Forstämter, Bauämter usw.

c) Württemberg

hat die notwendigen Kürzungsmaßnahmen seiner Meinung nach bereits bei der Aufstellung des Etats 1931 durchgeführt. In ihm ist der Zuschußbedarf von 162 Millionen Reichsmark im Jahre 1930 auf 132 Millionen Reichsmark im Jahre 1931 gesenkt. Darin sind auch bereits Verwaltungsvereinfachungen vorgenommen und die Sachausgaben um 20% gekürzt worden. Bei den Lehrern liegen in Württemberg gegenüber den mittleren Beamten keine Überschneidungen vor. Die Ausbildung erfolgt nicht auf pädagogischen Hochschulen, sondern, wie früher, in Seminaren. Vom Jahre 1928 ist der Überschuß in Höhe von 45 Millionen[1692] RM bis jetzt aufgebraucht worden bis auf einen Rest von 16 Millionen, der als Betriebsmittelfonds noch vorhanden ist. Der Etatsfehlbetrag könnte nur ausgeglichen werden durch eine Kürzung der persönlichen Ausgaben, die 120 Millionen RM betragen, um 10%. Das würde für das letzte halbe Jahr 6 Millionen RM ausmachen. Die restlichen 6 Millionen RM müßten auf andere Weise eingespart werden.

d) Baden

hat durch Notverordnung die Beamtenbezüge allgemein um 5% gekürzt und den Finanzausgleich mit den Gemeinden zuungunsten der Gemeinden geändert. Trotzdem bleiben 10 Millionen RM Defizit. Baden schlägt eine allgemeine Gehaltskürzung um 8–10% vor und vertritt den Standpunkt, daß die Gebäudesondersteuer weder ermäßigt noch aufgehoben werden darf. Es empfiehlt dem Reiche die Streichung der örtlichen Sonderzuschläge, die in Baden schon seit einem Jahre gestrichen wären.

e) Hessen

glaubt, sein Defizit ohne eine allgemeine Gehaltskürzung nicht abdecken zu können. Es habe in den letzten beiden Jahren bereits so viel an den Ausgaben abgestrichen, daß jetzt weitere Abstriche nicht mehr möglich seien.

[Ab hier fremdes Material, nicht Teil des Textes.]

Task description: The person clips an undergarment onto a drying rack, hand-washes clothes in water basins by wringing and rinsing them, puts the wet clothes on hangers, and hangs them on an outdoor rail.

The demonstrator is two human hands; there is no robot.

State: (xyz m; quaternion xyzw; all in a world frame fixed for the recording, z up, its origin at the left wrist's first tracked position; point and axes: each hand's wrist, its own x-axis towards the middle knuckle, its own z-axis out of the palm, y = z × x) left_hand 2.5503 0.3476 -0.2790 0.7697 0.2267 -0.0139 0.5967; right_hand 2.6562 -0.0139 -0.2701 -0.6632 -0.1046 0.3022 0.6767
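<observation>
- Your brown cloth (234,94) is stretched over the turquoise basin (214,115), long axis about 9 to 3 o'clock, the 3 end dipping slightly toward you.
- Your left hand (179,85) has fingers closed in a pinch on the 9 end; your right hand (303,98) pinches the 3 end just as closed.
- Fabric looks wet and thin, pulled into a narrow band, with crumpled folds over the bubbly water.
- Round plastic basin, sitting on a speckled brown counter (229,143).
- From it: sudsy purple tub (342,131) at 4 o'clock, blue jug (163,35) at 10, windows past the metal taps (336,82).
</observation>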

Der Herr Reichskanzler erwidert auf die verschiedenen Anregungen einer allgemeinen Gehaltskürzung, daß die Verhältnisse hinsichtlich des Finanzbedarfs und der Beamtenbesoldung in den verschiedenen Ländern, insbesondere aber bei den Gemeinden, z. Z. noch so verschieden lägen, daß eine allgemeine Kürzung keine gleichmäßige Hilfe bringen könne.

III. Frage der Wohlfahrtserwerbslosen.

Von Bayern wurde die Frage der Zusammenlegung der Krisenfürsorge und der Fürsorge für die Wohlfahrtserwerbslosen behandelt und dabei die Anregung gegeben, im Falle einer Zusammenlegung die Fürsorge unbedingt bei den Gemeinden zu lassen, nicht aber den Arbeitsämtern zu geben. Der Standpunkt wurde von den übrigen Ländern geteilt.

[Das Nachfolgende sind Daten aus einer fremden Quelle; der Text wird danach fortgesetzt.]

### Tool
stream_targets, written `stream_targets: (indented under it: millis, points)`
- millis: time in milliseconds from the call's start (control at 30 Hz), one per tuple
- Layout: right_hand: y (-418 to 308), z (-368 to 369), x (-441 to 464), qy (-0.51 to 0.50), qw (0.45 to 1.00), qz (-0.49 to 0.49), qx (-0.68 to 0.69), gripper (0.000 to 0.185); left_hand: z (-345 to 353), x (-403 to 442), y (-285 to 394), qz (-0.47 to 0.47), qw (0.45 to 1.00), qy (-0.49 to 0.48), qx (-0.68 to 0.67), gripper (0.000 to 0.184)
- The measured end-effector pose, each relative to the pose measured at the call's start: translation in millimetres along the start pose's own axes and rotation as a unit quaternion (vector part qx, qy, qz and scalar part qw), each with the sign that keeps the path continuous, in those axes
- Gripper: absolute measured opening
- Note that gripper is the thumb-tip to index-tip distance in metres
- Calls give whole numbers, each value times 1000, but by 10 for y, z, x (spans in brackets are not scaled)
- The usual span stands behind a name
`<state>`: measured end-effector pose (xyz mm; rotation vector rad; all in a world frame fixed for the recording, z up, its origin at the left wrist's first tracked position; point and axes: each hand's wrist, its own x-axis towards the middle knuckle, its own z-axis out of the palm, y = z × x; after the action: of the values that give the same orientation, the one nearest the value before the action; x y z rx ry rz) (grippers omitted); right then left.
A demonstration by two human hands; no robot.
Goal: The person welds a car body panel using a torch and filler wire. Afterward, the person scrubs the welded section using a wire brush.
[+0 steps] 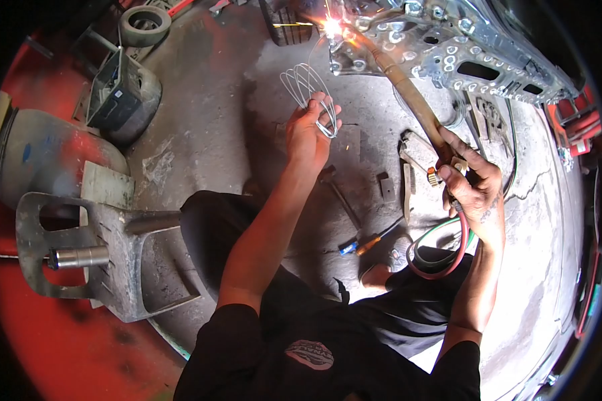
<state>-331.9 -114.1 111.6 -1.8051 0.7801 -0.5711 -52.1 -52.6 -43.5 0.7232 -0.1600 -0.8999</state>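
The torch [408, 90] slants up to a bright flare at the edge of the metal panel [451, 63], its handle gripped by the right hand [476, 184]. The left hand [309, 130] closes on a wire coil [308, 81], 1 strand rising toward the flare. Welding seems in hand; the next move likely calls for steady flame and careful wire feeding. A hammer [342, 197] lies on the floor [207, 100].

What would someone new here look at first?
First, the glow and flying sparks at the top, where the torch in the right grip points at the metal panel. Next, the looped wire in the left grip, below and left of that light. Then perhaps the grey chair at far left.
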Motion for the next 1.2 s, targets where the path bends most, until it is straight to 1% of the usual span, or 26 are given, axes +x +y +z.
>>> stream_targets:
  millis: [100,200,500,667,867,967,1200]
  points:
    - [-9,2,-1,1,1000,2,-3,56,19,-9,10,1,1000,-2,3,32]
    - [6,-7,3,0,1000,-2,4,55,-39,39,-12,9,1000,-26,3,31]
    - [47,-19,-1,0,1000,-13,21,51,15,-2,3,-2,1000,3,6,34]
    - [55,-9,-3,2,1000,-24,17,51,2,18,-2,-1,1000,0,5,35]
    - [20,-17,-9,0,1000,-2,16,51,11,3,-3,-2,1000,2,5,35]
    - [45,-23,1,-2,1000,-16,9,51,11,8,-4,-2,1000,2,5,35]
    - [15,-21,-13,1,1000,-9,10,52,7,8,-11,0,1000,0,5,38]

IV. Kurzfristige Schulden.

Allgemein wurde der Wunsch laut, die Länder in eine etwa vorgesehene Umschuldung der Gemeinden mit einzubeziehen. Eine Kreditgefährdung wurde hieraus von den Ländern selbst dann nicht befürchtet, wenn es sich um eine zwangsweise Umschuldung handelt. Sachsen fügte noch hinzu, daß der Schuldenstand Sachsens beispielsweise ganz anders sei wie der Preußens. Sachsen habe immer für seine Gemeinden gesorgt und ihnen geholfen. Es habe daher jetzt 212 Millionen Reichsmark kurzfristige Schulden, seine Gemeinden dagegen nur 130 Millionen Reichsmark. Wenn also nur die Gemeinden umgeschuldet würden, so führe das in Sachsen zu einem völlig untragbaren Ergebnis, insbesondere, da in Preußen die Hauptverschuldung bei den Gemeinden läge und infolgedessen die Umschuldung ganz verschieden in den Ländern wirke.

[1693] V. Sonstiges.

Bayern regte eine Beteiligung der Länder vor der Verkündung der Notverordnungen an. Baden und Bayern glauben, daß den politischen Gefahren dieses Winters nur durch einheitliche Maßnahmen von seiten der Reichsregierung vorgebeugt werden könne. (Uniformverbot, Demonstrationsverbot usw.). Letztere Anregungen erfolgten in Gegenwart von Staatssekretär ZweigertZweigert.